▸ **WHAT TO PRODUCE**
Could you find each line of the data below that contains the word "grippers" and copy those lines?
>>>
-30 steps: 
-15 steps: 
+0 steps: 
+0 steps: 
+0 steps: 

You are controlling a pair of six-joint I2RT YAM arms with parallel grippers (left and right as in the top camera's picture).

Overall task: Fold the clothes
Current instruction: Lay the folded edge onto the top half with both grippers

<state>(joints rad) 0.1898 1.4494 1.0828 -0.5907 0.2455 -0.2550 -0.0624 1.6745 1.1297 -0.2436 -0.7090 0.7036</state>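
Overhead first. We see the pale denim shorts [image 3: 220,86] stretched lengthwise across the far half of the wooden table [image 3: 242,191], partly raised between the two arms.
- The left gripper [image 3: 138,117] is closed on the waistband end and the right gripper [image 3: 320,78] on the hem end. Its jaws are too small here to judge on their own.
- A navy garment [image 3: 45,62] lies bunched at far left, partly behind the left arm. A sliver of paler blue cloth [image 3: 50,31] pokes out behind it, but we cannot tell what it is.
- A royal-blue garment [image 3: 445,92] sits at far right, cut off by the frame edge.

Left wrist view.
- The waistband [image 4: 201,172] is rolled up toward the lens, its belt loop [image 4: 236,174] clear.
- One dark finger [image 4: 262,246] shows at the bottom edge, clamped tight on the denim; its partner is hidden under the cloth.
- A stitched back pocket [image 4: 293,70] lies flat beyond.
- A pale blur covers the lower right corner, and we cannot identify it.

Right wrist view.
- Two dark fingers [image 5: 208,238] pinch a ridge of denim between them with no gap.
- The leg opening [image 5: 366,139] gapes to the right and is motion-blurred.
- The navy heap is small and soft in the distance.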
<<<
▸ **ANSWER FOR THIS EXERCISE**
You are controlling a pair of six-joint I2RT YAM arms with parallel grippers (left and right as in the top camera's picture).
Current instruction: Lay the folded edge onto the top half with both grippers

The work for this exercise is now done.